Today’s Lesson: It’s better than it looks. Really.

*****

Scrolling through my social media feed, you would think the world is coming to an end tomorrow–war, blight, social injustice, environmental ruin, non-renewable energy depletion, terrorism, conspiracies, corruption, inequality, and educational bankruptcy.

Why bother living? Why not just follow lemmings off a cliff (quickly, before the cliff erodes away)?

It is easy to be bullied into the media frenzy and the melodrama of friends, media, family, and peers, but there is no reason to panic. We are in perhaps the most optimistic and hopeful time ever. The world is not falling apart. It is coming together like never before.

No one knows how everything will play out in the future (and I suppose that can be scary) but consider this:

  • We are close to solving War. Up until the last half-century, war was horrendous. Both soldiers and civilians were killed in brutal ways, without precision or empathy. War is still horrible (and unfortunately still exists), but we live in the most peaceful time in human history. War is more humanitarian than ever. Much of it is fought with technology, aid is offered during and after conflicts, and casualties are limited as much as possible. There is not the pervasive and permeating fear of a Red State taking over like there was in the eighties, or the fear of a nuclear World War Three (which was a common thread into the nineties). Despite terrorism and religious zealousy, we are closer than ever to solving the problem of war, with peace accords, trade, and social movements.
  • We are close to solving hunger. With biochemistry, genetic modification, and 3-D printing, we might soon be able to create food at will, anywhere, anytime. Star Trek much? (note: I know the title of the post is from Star Wars–it seemed more appropriate…don’t nerd rage me, please.)
  • We are close to solving aging. The human genome has been mapped. As science brings us closer to understanding how human DNA works and technology provides novel ways to “back-up” the human brain, we may, within a generation, launch life expectancy to at least 200 years. As cloning technology becomes cheaper and more efficient, life expectancy could launch to 800 years or more. Imagine a body that can perform as well at age 500 as it could at age 25! If you accidentally walked in front of a bus on your 600th birthday, your consciousness could be downloaded from the last time it was backed up a few minutes earlier, and placed into a new body. You could pick up where you left off!
  • We are close to solving the burden of transportation. Driving is an amazing tool but as population increases and more cars congest the roads, driving is a burden for many of us. It is dangerous, troublesome, and inefficient. That will change soon with driverless cars. You can meditate or nap on your way to work, never worry about drunk drivers, and spend your driving time writing that novel you always wanted to write.
  • We are close to solving interplanetary travel. Private space flight is on the edge of being real and accessible to the masses. Citizen excitement for space flight will fuel a new space race, opening up funding for the most important goal humanity has (if you ask me): colonizing another planet and doubling our chance for long-term survival. Even if one planet is destroyed by nuclear war or a random asteroid, the other planet will carry on the human race, proliferating and finding new life to partner with as we journey further into the cosmos.
  • We are close to solving resources. Solar power is real today and every year there are huge advances in the ways and methods with which we can escape or enhance the infrastructure of oil. Battery technology continues improving and nanotechnology is showing promise to help us do more with less power. Not to mention exotic new materials like nano-carbon and resistive memory chips.

 

There are so many promising things on the horizon, I could go on for many more paragraphs but you have the idea. There will always be people who are fearful of change or insist everything is “gloom and doom”… but you do not have to be one of them.

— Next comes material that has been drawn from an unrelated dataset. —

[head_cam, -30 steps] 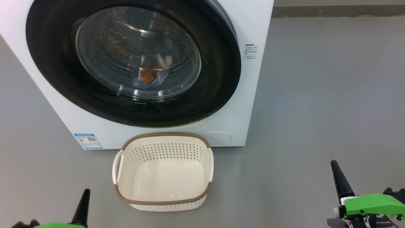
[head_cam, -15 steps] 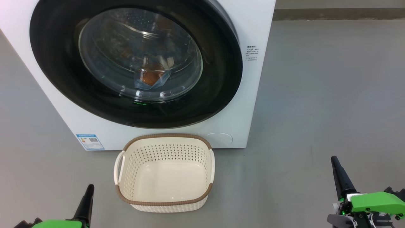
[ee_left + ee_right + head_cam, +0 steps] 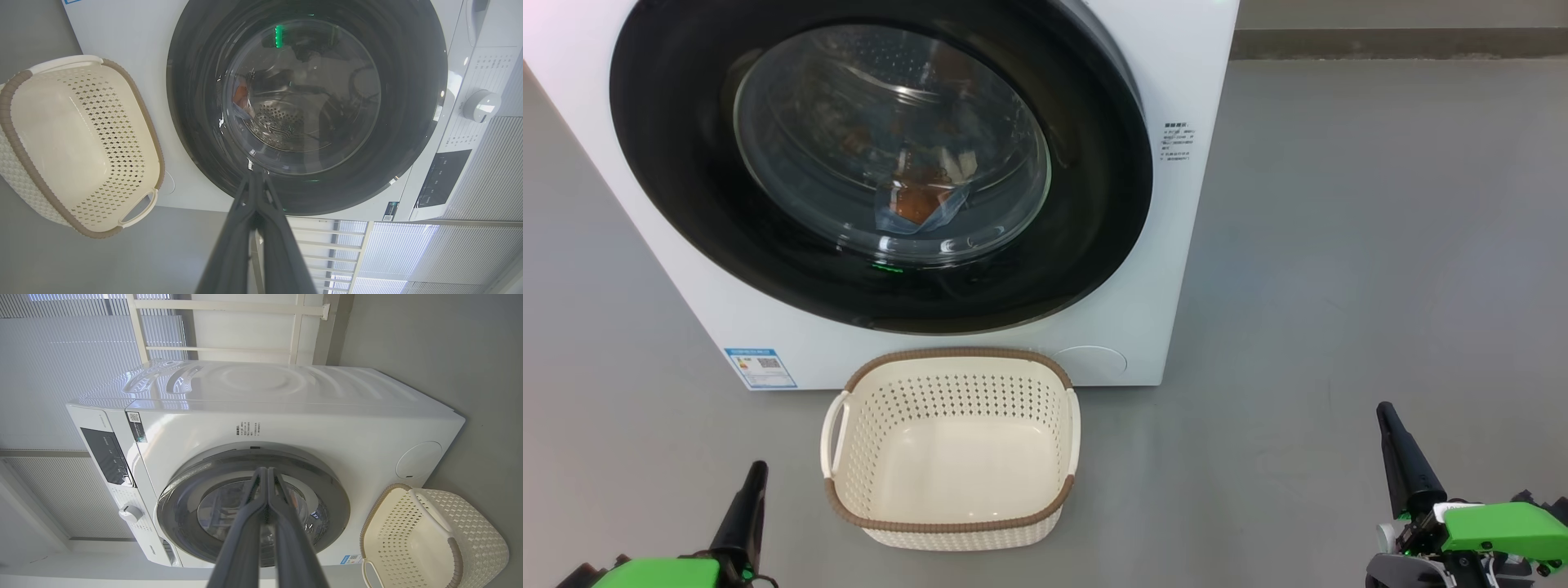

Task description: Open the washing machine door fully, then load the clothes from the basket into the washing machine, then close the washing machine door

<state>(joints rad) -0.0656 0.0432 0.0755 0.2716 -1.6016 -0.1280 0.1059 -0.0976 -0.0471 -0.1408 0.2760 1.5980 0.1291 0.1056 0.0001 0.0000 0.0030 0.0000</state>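
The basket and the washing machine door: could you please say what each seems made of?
Basket: likely matte cream plastic, moulded perforations, brown woven-look rim. Washing machine door: glossy black rim, probably plastic; clear centre looks like glass, showing reflections.

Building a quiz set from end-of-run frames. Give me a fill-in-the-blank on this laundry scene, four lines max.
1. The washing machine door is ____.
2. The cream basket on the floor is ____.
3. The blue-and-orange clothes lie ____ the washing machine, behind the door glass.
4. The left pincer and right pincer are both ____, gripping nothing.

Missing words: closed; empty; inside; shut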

The world has never been cooler than it is now. Some of the scenarios I mentioned will work. Some might never come to fruition. Some will happen sooner than others. Most will probably look different from we imagine. Today, though, is great because today… they all can happen. The groundwork has been laid and they all have the potential of existing, along with so much more.

The next time you are scrolling through FaceBook or Twitter and clicking every HuffPo piece of disaster-porn click-bait, think about this:

Choose the world you wish to live in: “Woe is me…” or “Whoa–that’s me!”

As always, choose wisely.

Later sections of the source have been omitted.